Dhristadyumna snorted with impatience, took a long swig of sura and passed the goatskin to me. “Oh, Krishna—he is busy. He is consulting priests and astrologers.”

“What?! Why?”

“How would I know? He didn’t take me into his confidence – he summoned the priests and our astrologers, and has been meeting with them in Arjuna’s lodge. What a time to consult omens!”

I walked away, too disturbed in mind and restless in body to seek the comfort of my bed. As I neared the river, I saw etched against the night sky the silhouette of a single chariot drawn up on the bank. Someone was perched on its shaft, staring out across the river.

“Abhimanyu is dead,” Ghatotkacha said as I walked up.

“No one – not your brothers, not your other sons, not Dhristadyumna or Krishna or any of the great kings who have come to fight for you, have ever treated me and my men like human beings,” he said, jumping down from his perch and standing there, staring off into space.

“For all of you, we are just tribals.
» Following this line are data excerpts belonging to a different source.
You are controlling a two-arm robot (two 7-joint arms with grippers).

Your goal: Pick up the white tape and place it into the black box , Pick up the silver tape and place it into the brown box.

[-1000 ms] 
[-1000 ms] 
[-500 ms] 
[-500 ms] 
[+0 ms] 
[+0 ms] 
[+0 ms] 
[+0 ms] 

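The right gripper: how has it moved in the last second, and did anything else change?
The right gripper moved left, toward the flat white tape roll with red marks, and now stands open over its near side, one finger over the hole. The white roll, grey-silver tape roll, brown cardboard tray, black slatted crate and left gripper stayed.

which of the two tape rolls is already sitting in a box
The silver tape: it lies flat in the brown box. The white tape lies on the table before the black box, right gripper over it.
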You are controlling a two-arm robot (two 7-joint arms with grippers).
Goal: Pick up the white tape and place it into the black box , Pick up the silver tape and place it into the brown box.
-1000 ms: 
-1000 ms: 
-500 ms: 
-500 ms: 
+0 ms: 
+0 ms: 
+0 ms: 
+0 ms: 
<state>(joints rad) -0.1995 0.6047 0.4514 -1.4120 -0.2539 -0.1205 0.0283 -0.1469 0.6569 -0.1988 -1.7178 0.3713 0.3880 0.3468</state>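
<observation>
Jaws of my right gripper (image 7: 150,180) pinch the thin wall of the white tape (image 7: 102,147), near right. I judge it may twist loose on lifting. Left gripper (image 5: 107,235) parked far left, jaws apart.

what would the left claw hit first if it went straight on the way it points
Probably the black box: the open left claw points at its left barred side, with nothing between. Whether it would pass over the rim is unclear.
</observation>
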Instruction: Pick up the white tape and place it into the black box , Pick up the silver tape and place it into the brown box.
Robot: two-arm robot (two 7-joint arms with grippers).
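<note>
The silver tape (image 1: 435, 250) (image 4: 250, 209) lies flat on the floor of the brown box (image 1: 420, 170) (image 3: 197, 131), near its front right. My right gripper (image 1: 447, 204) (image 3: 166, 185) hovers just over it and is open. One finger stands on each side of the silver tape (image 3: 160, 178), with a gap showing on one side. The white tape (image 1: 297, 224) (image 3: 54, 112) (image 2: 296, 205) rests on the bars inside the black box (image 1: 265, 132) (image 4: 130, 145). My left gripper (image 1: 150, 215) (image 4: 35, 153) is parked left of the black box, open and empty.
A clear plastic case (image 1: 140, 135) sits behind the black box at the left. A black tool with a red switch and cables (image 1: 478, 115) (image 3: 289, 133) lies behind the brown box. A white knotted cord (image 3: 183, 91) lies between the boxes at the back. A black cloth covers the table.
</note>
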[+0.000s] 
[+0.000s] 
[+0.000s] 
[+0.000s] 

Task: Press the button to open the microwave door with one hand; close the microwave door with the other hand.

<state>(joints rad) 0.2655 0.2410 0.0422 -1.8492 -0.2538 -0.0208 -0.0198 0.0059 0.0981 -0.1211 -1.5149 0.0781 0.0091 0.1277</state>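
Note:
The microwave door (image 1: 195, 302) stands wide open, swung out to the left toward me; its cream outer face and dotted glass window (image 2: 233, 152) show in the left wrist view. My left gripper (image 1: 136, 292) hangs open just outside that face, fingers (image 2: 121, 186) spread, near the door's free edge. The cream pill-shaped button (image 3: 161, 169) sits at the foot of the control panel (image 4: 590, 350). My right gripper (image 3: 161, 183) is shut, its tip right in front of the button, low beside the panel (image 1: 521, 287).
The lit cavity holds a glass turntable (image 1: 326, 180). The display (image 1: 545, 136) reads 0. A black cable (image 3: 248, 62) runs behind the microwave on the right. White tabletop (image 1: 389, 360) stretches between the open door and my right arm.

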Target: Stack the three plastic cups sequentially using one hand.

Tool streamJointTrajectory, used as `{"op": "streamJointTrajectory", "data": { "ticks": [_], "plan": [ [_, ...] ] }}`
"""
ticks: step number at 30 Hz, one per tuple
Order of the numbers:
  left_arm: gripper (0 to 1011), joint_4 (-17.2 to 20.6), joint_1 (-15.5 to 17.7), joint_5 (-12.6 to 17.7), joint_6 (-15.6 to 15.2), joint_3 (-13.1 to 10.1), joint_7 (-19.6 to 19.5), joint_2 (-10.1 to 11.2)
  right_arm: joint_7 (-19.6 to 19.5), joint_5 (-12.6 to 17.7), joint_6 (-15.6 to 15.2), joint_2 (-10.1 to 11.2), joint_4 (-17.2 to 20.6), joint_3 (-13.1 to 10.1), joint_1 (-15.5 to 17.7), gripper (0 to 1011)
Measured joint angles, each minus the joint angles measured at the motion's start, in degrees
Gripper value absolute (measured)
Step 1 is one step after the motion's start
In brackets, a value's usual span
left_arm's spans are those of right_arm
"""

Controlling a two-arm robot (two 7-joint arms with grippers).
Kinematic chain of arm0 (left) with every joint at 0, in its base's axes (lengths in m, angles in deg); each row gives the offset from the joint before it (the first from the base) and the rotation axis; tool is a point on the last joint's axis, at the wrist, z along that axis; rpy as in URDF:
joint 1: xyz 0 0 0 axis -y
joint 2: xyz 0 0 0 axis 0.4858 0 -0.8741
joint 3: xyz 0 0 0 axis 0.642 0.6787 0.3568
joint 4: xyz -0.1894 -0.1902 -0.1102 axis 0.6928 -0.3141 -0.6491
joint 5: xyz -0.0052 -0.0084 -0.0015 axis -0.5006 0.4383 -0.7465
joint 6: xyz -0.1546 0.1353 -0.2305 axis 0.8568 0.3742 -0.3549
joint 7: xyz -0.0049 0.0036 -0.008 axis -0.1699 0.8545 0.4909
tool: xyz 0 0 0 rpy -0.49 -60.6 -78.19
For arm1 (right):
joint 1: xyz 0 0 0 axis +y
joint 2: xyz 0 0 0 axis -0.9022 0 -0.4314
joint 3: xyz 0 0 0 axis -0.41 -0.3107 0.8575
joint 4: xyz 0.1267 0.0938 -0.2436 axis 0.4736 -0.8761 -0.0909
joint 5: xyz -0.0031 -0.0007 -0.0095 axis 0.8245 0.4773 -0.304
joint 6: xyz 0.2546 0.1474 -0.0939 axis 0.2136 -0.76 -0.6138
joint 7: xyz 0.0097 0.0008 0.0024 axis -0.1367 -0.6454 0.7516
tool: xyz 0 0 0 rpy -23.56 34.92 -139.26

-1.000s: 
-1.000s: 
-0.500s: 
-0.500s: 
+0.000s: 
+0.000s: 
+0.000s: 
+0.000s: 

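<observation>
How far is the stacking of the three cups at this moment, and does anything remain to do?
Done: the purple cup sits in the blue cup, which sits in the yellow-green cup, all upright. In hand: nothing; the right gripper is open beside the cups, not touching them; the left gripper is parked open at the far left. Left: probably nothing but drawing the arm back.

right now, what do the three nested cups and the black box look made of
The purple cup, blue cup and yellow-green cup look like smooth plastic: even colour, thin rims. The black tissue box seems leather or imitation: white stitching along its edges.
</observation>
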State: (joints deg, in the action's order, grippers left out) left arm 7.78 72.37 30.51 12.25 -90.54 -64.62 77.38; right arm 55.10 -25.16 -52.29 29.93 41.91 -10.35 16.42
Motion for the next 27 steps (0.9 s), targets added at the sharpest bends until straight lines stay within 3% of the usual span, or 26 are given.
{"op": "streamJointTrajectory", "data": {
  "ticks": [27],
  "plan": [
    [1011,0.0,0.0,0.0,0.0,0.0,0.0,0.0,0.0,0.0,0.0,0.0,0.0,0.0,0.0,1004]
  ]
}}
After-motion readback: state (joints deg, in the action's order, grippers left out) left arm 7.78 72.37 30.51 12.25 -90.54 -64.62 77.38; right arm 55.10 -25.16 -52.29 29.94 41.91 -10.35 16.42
What does that king, your brother for whom we are shedding our blood, call us? Rakshasas?! We are fit only to kill for you, but not to be treated as one of you. Abhimanyu alone…”

His voice broke; he fought for control while I stood there, feeling the truth in my eldest son’s words scour me like a whip.

“Abhimanyu alone, from that first day we met in your lodge, treated me like an equal, like a brother. He sought me out each day, he asked about my comfort, he mingled with my men, he praised my skills, he told me he had never seen a greater fighter and how proud he was that I was his brother…”

I had never known any of this. In the 11 days since he had come to join us, I had never thought to seek out my own son, to find out how he was doing. He had once rescued me from dire peril; even then, I had never looked for him after the day’s battle to utter a word of praise, of thanks.

How many lessons did I still have to learn? In how many more ways would Abhimanyu continue to prove that he was better than all of us combined?

“And now he is dead! Abhimanyu is dead! They surrounded him like jackals and brought him down – all those great warriors, those acharyas, behaving in a fashion we tribals would scorn…”

In the darkness, his sword flashed fire – a world of pain and anger powered his arm as the sword bit deep into the shaft of the chariot.

He looked down at his weapon as if he had never seen it before.

“My spy in the Kaurava camp tells me that Drona is planning to fight at night – the fool! That is just what we like, us tribals. Rakshasas!” The way he spat out that last word was an insult to us.

“Night is our time – they will not see us come, they will not see their death till it is too late.”

His laugh rang out, a sound more blood-curdling than the howls of the jackals that occasionally pierced the stillness of the night.

“From now on when I kill, it is for him, for Abhimanyu. I will write the story of my brother in the blood of the cowards who brought him down!”